- Theatrical poster
- Directed by: Cirio H. Santiago
- Written by: Cyril St. James
- Produced by: Cirio H. Santiago
- Starring: Jeannie Bell Rosanne Katon Trina Parks Jayne Kennedy
- Cinematography: Ricardo Remias
- Edited by: Gervacio Santos
- Music by: Edd Villanueva
- Distributed by: Dimension Pictures
- Release date: November 1976;
- Running time: 83 minutes
- Country: Philippines
- Language: English

= The Muthers =

The Muthers is a 1976 English-language Filipino blaxploitation women in prison film. It starred Jeannie Bell, Rosanne Katon, Trina Parks, Jayne Kennedy, Tony Carreon and John Montgomery.

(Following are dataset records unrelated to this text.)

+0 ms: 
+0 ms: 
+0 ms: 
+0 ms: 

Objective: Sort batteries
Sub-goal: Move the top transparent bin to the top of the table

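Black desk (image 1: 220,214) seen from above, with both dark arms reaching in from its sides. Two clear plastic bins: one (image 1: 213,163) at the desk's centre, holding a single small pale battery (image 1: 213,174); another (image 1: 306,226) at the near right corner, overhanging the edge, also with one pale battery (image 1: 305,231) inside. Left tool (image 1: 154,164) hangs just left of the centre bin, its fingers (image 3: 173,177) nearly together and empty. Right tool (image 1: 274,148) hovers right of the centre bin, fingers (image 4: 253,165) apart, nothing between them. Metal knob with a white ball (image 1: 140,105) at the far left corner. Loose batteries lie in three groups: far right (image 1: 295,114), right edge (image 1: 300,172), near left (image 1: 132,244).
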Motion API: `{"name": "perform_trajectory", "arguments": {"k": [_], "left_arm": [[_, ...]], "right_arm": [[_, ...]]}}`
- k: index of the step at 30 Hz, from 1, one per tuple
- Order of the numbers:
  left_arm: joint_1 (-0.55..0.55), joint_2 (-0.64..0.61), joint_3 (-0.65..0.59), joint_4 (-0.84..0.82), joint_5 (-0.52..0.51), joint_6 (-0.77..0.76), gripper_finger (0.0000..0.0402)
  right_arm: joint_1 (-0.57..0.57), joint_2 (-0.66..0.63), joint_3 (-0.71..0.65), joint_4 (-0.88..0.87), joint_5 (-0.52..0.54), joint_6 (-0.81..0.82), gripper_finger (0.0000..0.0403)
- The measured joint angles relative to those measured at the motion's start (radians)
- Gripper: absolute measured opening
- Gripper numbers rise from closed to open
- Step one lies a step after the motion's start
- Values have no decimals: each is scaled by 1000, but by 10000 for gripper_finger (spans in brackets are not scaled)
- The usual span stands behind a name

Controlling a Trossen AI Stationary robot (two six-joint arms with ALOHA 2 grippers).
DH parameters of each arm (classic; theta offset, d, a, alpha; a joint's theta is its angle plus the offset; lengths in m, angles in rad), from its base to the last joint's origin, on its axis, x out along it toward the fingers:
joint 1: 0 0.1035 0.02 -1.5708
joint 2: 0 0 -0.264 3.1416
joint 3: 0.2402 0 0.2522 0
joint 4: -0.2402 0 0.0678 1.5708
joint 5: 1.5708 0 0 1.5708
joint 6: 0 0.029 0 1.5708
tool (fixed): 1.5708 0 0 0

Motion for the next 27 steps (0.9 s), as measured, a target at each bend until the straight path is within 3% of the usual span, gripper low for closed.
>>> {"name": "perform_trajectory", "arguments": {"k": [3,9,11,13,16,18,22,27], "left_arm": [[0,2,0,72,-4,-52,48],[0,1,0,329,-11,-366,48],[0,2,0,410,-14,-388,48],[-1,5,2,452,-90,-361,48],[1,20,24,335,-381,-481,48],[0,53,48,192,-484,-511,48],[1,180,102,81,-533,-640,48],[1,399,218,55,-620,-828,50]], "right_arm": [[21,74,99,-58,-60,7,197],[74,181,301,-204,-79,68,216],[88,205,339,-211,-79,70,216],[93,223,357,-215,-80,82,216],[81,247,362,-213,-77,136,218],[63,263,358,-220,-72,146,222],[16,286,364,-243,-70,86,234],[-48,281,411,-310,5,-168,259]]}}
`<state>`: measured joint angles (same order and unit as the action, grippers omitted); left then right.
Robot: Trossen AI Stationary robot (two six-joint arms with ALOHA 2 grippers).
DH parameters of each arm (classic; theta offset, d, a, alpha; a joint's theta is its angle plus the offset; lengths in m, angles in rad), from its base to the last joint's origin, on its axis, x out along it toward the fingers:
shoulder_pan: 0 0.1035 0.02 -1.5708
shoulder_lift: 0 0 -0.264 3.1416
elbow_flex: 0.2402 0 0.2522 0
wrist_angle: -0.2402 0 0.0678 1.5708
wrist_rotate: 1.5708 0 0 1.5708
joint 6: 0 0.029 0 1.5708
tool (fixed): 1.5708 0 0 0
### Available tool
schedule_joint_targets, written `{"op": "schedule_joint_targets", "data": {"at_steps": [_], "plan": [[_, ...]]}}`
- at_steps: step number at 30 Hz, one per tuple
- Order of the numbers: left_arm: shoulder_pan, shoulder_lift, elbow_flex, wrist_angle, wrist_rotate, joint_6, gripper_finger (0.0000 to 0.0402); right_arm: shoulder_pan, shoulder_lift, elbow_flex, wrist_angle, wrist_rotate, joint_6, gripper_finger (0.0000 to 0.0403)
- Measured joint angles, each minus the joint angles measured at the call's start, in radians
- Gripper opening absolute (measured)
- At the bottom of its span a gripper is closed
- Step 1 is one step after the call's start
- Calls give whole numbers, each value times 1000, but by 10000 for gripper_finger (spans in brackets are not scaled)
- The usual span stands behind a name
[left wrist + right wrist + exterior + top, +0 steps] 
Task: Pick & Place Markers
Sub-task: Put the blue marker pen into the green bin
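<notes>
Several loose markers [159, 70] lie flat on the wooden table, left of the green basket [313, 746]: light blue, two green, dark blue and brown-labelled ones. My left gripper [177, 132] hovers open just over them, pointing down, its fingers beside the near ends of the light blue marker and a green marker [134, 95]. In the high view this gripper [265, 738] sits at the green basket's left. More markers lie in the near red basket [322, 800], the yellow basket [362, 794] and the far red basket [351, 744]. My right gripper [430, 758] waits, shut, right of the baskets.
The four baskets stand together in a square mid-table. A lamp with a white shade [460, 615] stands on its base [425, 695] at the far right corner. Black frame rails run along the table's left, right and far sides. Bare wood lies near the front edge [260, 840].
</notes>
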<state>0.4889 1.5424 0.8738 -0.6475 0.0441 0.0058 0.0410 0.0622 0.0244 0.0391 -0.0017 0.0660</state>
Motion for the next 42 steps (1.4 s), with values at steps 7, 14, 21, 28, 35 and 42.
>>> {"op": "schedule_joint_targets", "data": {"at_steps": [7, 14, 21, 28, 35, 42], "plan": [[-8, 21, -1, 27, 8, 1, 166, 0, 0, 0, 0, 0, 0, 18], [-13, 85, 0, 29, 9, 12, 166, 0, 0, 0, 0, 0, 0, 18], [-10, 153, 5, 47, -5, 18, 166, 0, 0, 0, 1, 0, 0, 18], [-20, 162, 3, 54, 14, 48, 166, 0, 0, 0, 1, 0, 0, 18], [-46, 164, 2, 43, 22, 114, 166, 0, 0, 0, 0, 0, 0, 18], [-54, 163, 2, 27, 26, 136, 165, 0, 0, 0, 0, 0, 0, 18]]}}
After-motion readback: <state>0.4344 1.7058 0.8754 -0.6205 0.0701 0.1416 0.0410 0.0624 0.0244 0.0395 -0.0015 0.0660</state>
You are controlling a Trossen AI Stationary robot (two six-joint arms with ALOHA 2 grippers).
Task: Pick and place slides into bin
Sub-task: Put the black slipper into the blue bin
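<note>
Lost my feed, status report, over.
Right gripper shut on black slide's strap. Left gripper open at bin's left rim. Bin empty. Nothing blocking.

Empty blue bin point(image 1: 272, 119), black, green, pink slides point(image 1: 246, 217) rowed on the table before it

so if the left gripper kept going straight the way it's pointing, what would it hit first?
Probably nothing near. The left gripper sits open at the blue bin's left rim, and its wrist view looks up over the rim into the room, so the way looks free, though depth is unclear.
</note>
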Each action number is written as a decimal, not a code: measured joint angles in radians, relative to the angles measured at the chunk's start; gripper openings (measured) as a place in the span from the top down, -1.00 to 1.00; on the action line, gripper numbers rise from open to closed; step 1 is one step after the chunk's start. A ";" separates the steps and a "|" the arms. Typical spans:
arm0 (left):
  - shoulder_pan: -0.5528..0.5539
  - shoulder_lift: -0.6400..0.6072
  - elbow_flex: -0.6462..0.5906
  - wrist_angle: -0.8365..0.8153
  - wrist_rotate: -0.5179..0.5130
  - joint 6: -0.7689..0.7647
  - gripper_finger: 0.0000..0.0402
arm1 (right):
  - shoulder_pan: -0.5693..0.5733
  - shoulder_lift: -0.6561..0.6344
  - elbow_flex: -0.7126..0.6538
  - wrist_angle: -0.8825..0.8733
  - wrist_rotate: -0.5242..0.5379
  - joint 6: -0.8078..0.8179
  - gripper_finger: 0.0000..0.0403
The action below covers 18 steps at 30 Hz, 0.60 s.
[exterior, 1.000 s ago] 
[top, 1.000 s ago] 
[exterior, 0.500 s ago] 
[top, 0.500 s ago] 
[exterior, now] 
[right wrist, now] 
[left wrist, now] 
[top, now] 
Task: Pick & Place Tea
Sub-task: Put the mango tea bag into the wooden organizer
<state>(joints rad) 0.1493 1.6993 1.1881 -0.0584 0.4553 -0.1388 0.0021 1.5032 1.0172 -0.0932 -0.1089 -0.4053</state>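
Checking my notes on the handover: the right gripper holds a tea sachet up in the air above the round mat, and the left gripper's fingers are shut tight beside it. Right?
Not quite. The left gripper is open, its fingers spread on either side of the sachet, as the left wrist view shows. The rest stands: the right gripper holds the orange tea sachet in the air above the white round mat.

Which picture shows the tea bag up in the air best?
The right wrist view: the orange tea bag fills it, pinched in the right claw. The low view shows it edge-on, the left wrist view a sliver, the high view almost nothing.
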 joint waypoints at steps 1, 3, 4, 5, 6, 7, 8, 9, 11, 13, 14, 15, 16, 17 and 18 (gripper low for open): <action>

Quentin Tarantino later wrote, "So why is this cruddy little flick one of my favorite movies? It's the playful execution of a preposterous story that's the key to the film's charm."

==Plot==
Two women named Kelly and Angie lead a gang of modern-day pirates in the South Seas, passing on the valuables taken from rich travelers and shippers to comparably poor villagers. A Justice Department official informs Kelly that her sister Sandra has been swept up in a trafficking operation and isolated in a prison camp run by crime boss Montiero, disguised as a legitimate coffee plantation, and offers her gang immunity from prosecution if they can infiltrate and convey the information that will help them shut it down. When the women penetrate the camp, they eventually recruit longtime prisoner Marcie, and Montiero's mistress Serena, to forment a rebellion and escape from the compound.

==Cast==
- Jean Bell as Kelly (credited as Jeanne Bell)
- Rosanne Katon as Angie
- Trina Parks as Marcie
- Jayne Kennedy as Serena
- Tony Carreon as Monteiro (credited as J. Antonio Carrion)
- John Montgomery as Turko
- Sam Sharruff as Sancho
- Dick Piper as Murphy
- Ken Metcalfe as Barrows
- Rocco Montalban as Rocco (credited as Rock Monte)
- Bill Baldridge as Captain Montes
- Bert Olivar as Navarro (credited as Bert Oliver)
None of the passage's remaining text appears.